Scaling of density_bounded() to match the sample size

Question

Scaling of density_bounded() to match the sample size

DominiqueMakowski opened this issue a year ago · comments

Hiya, I am trying to compute the density for various groups of unequal size, and I am trying to reflect that in the density plot (but at the level of the data itself), similarly to what a histogram would naturally do.

Does it make sense to simply multiply the y value by the number of observations like so:

library(tidyverse)
library(ggdist)

data <- rbind(
  mutate(data.frame(v = rnorm(100, 0, 1)), group = "A"),
  mutate(data.frame(v = rnorm(1000, 0.5, 1)), group = "B"),
  mutate(data.frame(v = rnorm(500, -0.5, 1)), group = "C")
)

density_data <- data.frame()
for(group in unique(data$group)) {
    slice <- data[data$group == group, "v"]
    dens <- ggdist::density_bounded(slice)
    density_data <- rbind(
      density_data,
      data.frame(x = dens$x,
                 y = dens$y * length(slice),    #   <--- HERE 
                 group = group)
    )
  }

density_data |>
  ggplot() +
  geom_line(aes(x = x, y = y, color = group))

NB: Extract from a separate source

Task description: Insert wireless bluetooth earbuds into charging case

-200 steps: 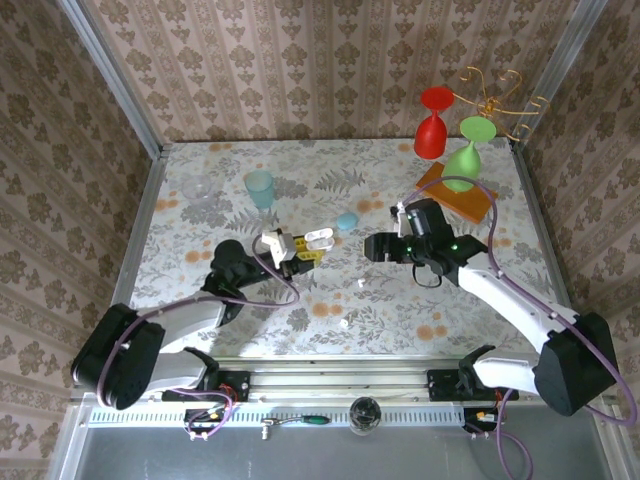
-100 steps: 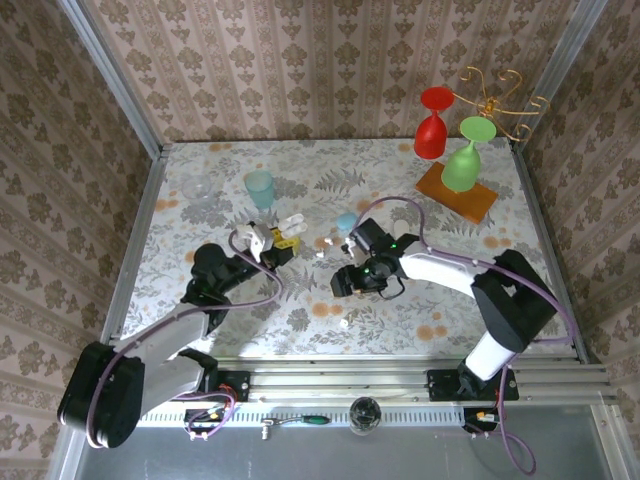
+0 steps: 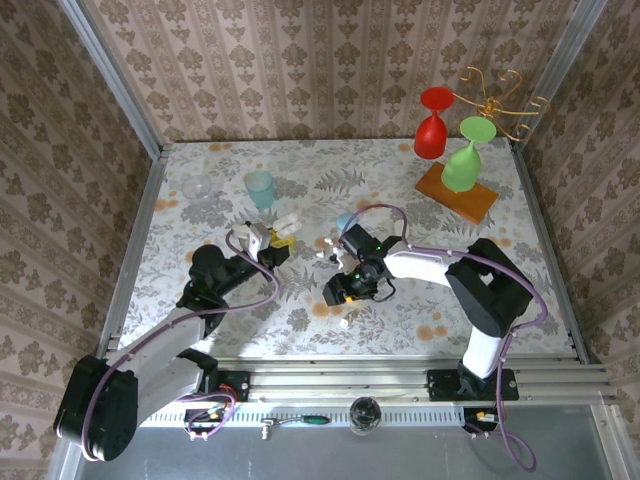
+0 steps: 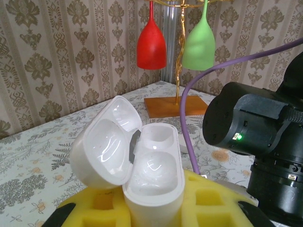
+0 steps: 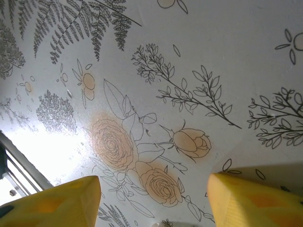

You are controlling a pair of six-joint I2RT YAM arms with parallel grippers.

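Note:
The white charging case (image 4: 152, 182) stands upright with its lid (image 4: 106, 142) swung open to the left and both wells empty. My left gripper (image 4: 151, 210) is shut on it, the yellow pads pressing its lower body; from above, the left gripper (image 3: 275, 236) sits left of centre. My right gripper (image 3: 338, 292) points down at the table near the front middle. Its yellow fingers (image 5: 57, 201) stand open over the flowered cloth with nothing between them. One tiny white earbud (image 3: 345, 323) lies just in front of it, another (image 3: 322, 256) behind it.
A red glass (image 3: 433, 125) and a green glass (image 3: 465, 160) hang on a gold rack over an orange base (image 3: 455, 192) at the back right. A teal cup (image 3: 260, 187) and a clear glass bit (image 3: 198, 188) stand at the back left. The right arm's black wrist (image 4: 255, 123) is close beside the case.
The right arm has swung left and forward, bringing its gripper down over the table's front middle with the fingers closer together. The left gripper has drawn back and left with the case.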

^{Created on 2023-05-16 by the reprex package (v2.0.1)}

It gives a plausible plot, but it seems too simple to be accurate...
Thanks a lot for any tips :)

Matthew Kay · Answer 1 · Wed May 17 2023 12:46:06 GMT+0800 (China Standard Time)

Yup, that is the correct approach!

If you don't care about the count axis you can also do this directly within stat_slab() using the n computed variable:

data |>
  ggplot() +
  stat_slab(aes(x = v, thickness = after_stat(pdf * n), color = group), fill = NA)

Or using the probability expression mini-dsl:

data |>
  ggplot() +
  stat_slab(aes(x = v, thickness = !!p_(x) * n, color = group), fill = NA)